What you have to do -
Write the listing below out again exactly, though only as far as the line with "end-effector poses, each", which is included.

%%

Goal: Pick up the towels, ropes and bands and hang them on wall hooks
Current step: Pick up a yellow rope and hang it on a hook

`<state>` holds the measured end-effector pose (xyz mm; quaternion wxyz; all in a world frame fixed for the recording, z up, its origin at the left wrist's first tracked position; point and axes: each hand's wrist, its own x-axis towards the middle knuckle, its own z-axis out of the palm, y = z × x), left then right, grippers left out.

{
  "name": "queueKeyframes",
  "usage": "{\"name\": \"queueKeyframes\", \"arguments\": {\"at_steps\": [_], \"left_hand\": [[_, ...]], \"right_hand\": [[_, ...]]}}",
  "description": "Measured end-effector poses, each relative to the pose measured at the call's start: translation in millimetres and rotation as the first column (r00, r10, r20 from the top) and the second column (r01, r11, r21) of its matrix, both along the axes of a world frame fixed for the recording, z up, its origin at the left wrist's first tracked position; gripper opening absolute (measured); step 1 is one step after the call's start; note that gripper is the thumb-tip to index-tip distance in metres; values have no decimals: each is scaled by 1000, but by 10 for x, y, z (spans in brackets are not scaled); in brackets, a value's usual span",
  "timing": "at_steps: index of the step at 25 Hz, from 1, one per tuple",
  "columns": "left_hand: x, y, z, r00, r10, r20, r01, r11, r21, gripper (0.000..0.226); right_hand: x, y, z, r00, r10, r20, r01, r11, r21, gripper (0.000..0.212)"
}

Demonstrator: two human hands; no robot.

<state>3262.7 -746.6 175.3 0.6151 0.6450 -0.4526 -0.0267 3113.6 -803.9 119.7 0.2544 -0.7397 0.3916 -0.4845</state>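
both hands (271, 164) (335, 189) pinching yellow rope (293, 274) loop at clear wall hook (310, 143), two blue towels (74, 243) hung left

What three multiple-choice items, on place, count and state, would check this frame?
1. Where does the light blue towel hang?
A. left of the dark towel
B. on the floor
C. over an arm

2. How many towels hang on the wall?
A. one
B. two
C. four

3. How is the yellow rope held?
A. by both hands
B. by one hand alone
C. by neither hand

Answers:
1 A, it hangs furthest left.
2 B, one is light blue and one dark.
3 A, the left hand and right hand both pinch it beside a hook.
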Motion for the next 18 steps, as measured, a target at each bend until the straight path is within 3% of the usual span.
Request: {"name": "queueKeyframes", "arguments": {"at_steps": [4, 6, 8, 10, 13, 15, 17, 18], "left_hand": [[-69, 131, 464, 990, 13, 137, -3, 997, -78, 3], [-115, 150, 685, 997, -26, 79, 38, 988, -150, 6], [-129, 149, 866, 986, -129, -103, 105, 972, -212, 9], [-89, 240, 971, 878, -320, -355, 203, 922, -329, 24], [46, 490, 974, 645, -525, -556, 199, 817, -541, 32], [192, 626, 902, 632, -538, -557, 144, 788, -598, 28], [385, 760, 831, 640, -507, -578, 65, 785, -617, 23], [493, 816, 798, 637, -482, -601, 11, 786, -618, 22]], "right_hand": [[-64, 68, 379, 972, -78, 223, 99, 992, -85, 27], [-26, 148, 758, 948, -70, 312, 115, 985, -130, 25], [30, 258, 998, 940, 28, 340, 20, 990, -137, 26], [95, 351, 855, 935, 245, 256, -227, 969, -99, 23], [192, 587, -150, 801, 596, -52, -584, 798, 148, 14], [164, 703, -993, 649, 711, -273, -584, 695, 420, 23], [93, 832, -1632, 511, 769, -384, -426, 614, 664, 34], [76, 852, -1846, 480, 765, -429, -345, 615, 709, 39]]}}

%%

Response area -
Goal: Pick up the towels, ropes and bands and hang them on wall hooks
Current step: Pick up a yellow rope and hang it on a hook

`<state>` holds the measured end-effector pose (xyz mm; quaternion wxyz; all in a world frame fixed for the recording, z up, its origin at the left wrist's first tracked position; point and axes: each hand's wrist, its own x-axis towards the middle knuckle, its own z-axis out of the palm, y = z × x), left then right, grippers left out.

{
  "name": "queueKeyframes",
  "usage": "{\"name\": \"queueKeyframes\", \"arguments\": {\"at_steps\": [_], \"left_hand\": [[_, ...]], \"right_hand\": [[_, ...]]}}",
  "description": "Measured end-effector poses, each relative to the pose measured at the call's start: translation in millimetres and rotation as the first column (r00, r10, r20 from the top) and the second column (r01, r11, r21) of its matrix, both along the axes of a world frame fixed for the recording, z up, its origin at the left wrist's first tracked position; gripper opening absolute (measured); step 1 is one step after the call's start; note that gripper is the thumb-tip to index-tip distance in metres; values have no decimals: each is scaled by 1000, but by 10 for x, y, z (spans in brackets are not scaled); in brackets, a value's usual span",

That finishes the exercise.